TASK PROMPT: Could the listing below be returned exactly, with its pictures left out?

[RECORDED INFORMATION Boundary: Start]

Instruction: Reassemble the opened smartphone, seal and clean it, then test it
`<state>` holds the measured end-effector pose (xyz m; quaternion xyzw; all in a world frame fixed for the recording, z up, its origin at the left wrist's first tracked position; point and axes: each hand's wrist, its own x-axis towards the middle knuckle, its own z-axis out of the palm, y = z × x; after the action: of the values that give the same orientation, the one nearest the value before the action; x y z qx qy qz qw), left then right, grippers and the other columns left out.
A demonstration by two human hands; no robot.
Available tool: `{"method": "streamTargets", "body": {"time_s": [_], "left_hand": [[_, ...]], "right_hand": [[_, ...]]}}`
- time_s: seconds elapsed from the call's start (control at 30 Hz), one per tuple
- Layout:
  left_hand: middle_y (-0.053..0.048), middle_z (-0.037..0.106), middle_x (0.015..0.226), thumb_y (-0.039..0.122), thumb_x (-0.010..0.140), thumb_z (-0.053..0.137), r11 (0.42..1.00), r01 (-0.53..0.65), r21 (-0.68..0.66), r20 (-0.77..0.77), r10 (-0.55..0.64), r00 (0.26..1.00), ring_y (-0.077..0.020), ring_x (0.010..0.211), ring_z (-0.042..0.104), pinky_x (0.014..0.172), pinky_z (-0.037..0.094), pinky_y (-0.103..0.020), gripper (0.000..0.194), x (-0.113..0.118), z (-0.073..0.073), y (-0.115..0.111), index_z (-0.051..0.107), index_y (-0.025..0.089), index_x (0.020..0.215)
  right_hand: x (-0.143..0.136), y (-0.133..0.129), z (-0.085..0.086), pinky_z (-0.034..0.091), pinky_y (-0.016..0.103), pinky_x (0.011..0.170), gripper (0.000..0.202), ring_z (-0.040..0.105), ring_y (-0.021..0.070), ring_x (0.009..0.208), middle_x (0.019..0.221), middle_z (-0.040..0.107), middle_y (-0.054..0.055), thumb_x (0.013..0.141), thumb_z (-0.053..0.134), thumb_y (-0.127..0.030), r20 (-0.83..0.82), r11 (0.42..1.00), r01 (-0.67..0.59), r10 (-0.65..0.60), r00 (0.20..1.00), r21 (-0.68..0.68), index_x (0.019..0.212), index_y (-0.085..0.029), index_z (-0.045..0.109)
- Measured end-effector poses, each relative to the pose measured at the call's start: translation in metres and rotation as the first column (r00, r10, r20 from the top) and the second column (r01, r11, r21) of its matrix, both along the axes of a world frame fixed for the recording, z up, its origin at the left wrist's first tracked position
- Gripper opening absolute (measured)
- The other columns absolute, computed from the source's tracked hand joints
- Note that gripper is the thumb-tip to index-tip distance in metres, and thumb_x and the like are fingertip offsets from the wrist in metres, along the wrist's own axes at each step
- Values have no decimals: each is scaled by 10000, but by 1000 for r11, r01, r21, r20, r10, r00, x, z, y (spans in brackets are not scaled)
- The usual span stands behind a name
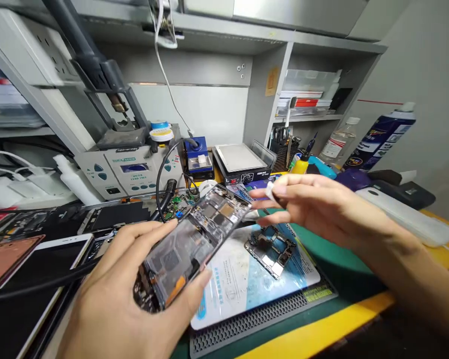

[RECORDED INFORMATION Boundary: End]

RESPONSE:
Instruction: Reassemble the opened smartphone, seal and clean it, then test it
`<state>` holds the measured end-effector pose (xyz m; quaternion xyzw; all in a world frame fixed for the recording, z up, its origin at the left wrist's first tracked position; point and axes: each hand's wrist, its own x-axis towards the middle knuckle, its own z-axis out of the palm, y = z × x; after the action: of the values that give the same orientation, the one nearest the value before the action; x y z qx qy qz qw), left then right, grippers and the other columns left out.
A demonstration by two human hands; no robot.
Available tool: `{"method": "streamTargets", "body": {"time_s": [_], "left_hand": [[_, ...]], "right_hand": [[_, ...]]}}`
- time_s: seconds elapsed from the call's start (control at 30 Hz), one per tuple
- Layout:
  left_hand: middle_y (-0.053..0.048), middle_z (-0.037..0.106), middle_x (0.015..0.226), thumb_y (-0.039..0.122), thumb_x (-0.010..0.140), thumb_z (-0.053..0.137), r11 (0.42..1.00), r01 (-0.53..0.65), r21 (-0.68..0.66), r20 (-0.77..0.77), r10 (-0.55..0.64), r00 (0.26..1.00), ring_y (-0.077..0.020), ring_x (0.010..0.211), ring_z (-0.042..0.104), pinky_x (0.014..0.172), pinky_z (-0.037..0.094), pinky_y (-0.103..0.020), gripper (0.000..0.194), x (-0.113..0.118), z (-0.073..0.073), y (-0.115..0.111), index_z (-0.051..0.107), index_y (-0.025..0.089), index_x (0.020..0.215)
  right_hand: x (-0.143..0.136), y (-0.133..0.129), z (-0.085..0.086), pinky_z (-0.034..0.091), pinky_y (-0.016..0.103), pinky_x (0.011..0.170), gripper (0.000..0.202), ring_z (-0.040..0.105), ring_y (-0.021..0.070), ring_x (0.009..0.208), middle_x (0.019..0.221), middle_z (-0.040..0.107), middle_y (-0.054..0.055), thumb_x (0.013..0.141), thumb_z (-0.053..0.134), thumb_y (-0.127..0.030), r20 (-0.83..0.82), r11 (0.42..1.00), r01 (-0.67..0.59), r10 (-0.65..0.60), r00 (0.20..1.00), r21 (-0.68..0.68), index_x (0.019..0.212), index_y (-0.085..0.029), index_z (-0.045..0.109)
- Measured end-effector poses, each relative to the pose measured at the call's start: translation in metres and rotation as the first column (r00, r10, r20 from the top) and the second column (r01, r11, r21) of its matrix, both along the axes of a world frame fixed for the recording, z up, its origin at the left wrist's first tracked position
- Gripper opening absolute (measured)
- The other columns absolute, computed from the source's tracked hand joints
- Note that gripper is the thumb-tip to index-tip distance in metres, and thumb_x and the like are fingertip offsets from the wrist in metres, along the wrist's own axes at each step
- Values have no decimals: each is scaled by 10000, but by 1000 for r11, r01, r21, r20, r10, r00, x, z, y (spans in brackets are not scaled)
- The usual span stands behind a name

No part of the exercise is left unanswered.